WHAT IS REQUIRED ▸
Beneath this task are records; state how many of their lines hold the word "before", and nothing else.

-- INPUT follows --

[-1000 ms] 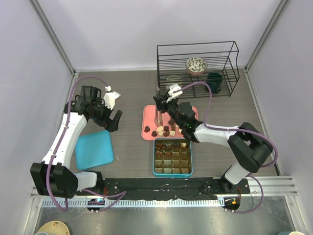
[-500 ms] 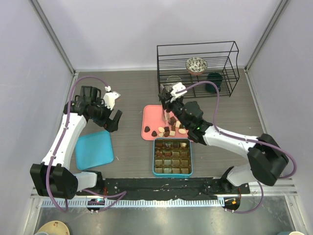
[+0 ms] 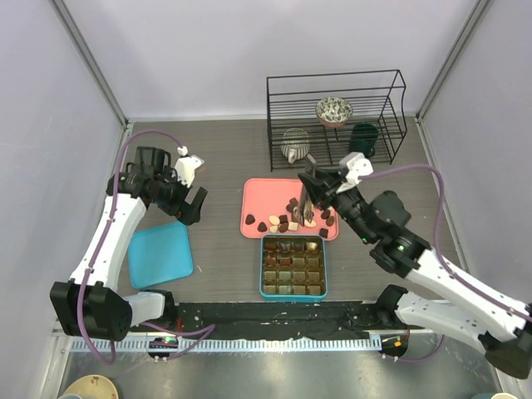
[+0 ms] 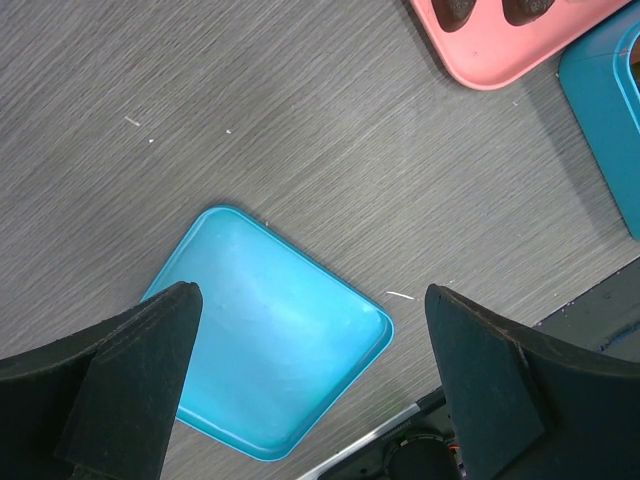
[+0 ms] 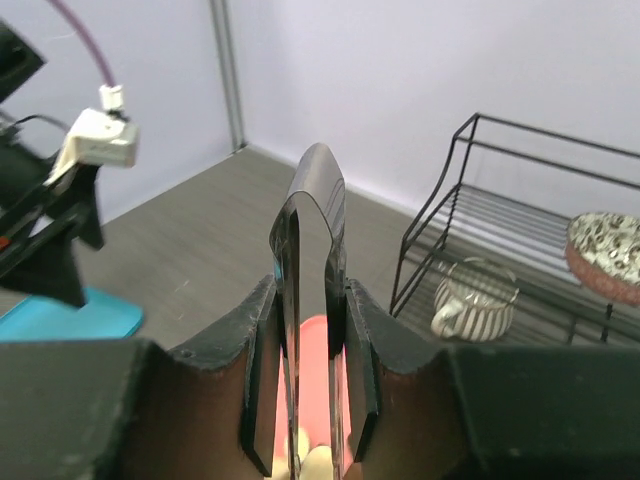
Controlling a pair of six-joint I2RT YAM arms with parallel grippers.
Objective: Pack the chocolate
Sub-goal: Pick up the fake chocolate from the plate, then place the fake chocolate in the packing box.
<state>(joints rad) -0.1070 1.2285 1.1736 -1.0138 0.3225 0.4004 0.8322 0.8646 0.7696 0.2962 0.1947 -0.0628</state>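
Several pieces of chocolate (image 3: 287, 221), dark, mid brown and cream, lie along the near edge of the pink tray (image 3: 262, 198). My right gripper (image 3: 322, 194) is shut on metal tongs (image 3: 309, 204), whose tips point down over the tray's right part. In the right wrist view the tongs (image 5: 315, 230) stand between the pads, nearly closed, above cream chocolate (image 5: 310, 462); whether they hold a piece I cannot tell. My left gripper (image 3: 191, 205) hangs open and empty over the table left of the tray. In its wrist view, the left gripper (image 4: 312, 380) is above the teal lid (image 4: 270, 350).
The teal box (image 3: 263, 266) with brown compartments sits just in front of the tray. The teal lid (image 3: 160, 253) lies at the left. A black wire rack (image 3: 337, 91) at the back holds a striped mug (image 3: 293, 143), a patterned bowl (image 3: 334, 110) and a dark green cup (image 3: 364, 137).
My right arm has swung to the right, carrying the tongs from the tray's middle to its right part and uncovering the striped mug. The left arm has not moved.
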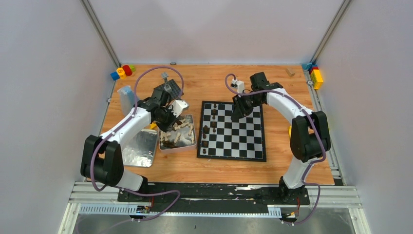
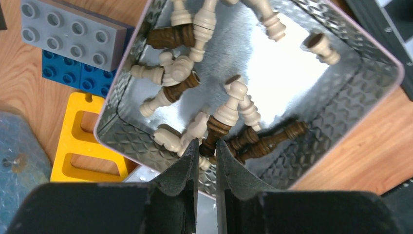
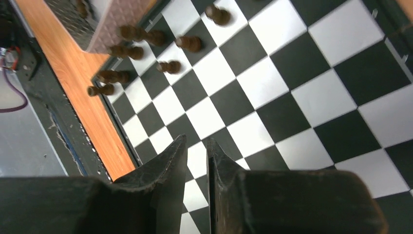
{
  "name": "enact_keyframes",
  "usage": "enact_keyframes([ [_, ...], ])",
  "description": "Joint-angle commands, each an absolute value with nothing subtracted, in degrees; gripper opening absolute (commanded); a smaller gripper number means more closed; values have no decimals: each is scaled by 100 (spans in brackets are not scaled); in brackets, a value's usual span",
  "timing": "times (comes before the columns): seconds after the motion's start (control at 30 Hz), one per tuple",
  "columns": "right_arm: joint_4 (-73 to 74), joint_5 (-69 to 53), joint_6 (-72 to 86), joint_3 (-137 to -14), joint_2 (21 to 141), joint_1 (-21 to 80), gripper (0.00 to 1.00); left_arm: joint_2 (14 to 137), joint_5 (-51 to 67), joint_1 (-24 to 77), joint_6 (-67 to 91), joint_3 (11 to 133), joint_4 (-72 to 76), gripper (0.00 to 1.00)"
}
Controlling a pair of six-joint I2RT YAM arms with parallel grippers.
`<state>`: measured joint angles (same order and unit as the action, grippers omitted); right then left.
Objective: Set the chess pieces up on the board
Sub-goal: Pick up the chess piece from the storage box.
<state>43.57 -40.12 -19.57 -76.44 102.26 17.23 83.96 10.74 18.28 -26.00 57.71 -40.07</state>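
Here, left gripper (image 2: 208, 147) pinching dark chess piece (image 2: 213, 130), inside tin (image 2: 336, 105)

Board (image 1: 243, 141) held dark chess pieces (image 1: 206, 130) in its 2 left cols. Tin (image 1: 176, 149) w/ more pcs lay just left of board, L gripper (image 1: 169, 126) down in it. R gripper (image 1: 237, 117) hung over board's far half.

The board (image 1: 243, 141): flat, black and silvery-white checks, black border. Several dark brown pieces (image 3: 168, 66) stand upright along its left two files. In the tin (image 2: 336, 107) beside it, cream and brown pieces (image 2: 180, 73) lie jumbled; one brown piece (image 2: 213, 134) sits between my left jaws.
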Motion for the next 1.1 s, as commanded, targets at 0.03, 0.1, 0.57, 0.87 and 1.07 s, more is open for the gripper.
enact_keyframes([
  [0.03, 4392, -5294, -1932, -8426, 9985, 1770, 24, 7898, 1994, 1819, -2752, 6277, -4693, 0],
  [0.1, 4380, -5785, -1817, -8657, 10026, 1787, 25, 7821, 2357, 1826, -2702, 6456, -4831, 0],
  [0.57, 3700, -7134, -659, -9653, 10951, 2733, 52, 7945, 2896, 2083, -2224, 7810, -5161, 0],
  [0.87, 3199, -7197, -123, -9838, 11235, 3010, 54, 7951, 2949, 2254, -2059, 7823, -5080, 0],
  [1.07, 2984, -7199, 274, -9940, 11414, 3050, 50, 7894, 2988, 2304, -2004, 7750, -5017, 0],
])
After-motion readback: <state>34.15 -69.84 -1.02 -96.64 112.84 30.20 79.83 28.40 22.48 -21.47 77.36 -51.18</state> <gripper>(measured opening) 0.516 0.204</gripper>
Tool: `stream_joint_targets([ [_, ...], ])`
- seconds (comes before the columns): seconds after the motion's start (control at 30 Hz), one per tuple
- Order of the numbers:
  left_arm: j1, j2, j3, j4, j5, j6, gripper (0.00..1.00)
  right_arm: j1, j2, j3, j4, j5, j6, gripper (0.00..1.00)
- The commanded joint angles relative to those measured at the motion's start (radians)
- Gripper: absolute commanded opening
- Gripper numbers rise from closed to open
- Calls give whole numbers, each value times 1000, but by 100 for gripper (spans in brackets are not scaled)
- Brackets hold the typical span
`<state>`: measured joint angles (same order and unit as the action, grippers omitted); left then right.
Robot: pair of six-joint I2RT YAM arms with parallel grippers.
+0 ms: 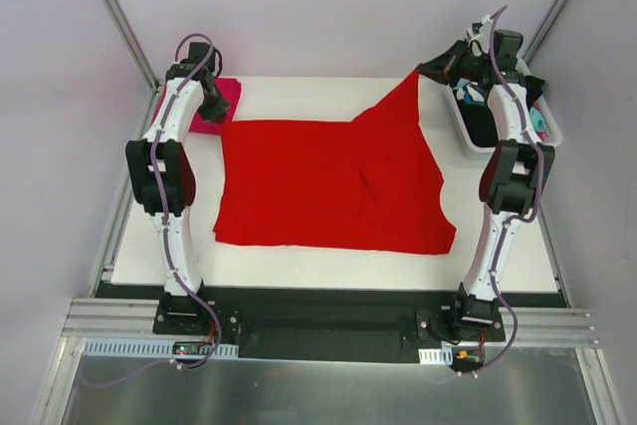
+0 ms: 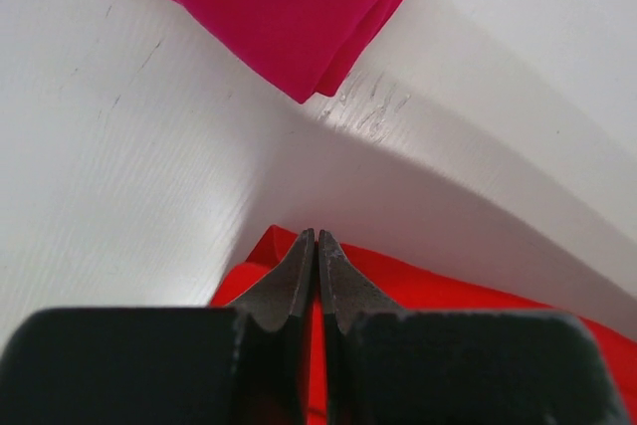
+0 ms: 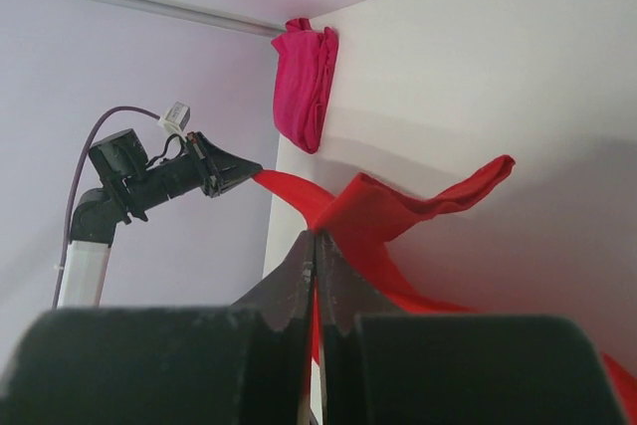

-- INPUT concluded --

ANSWER BELOW ▸
2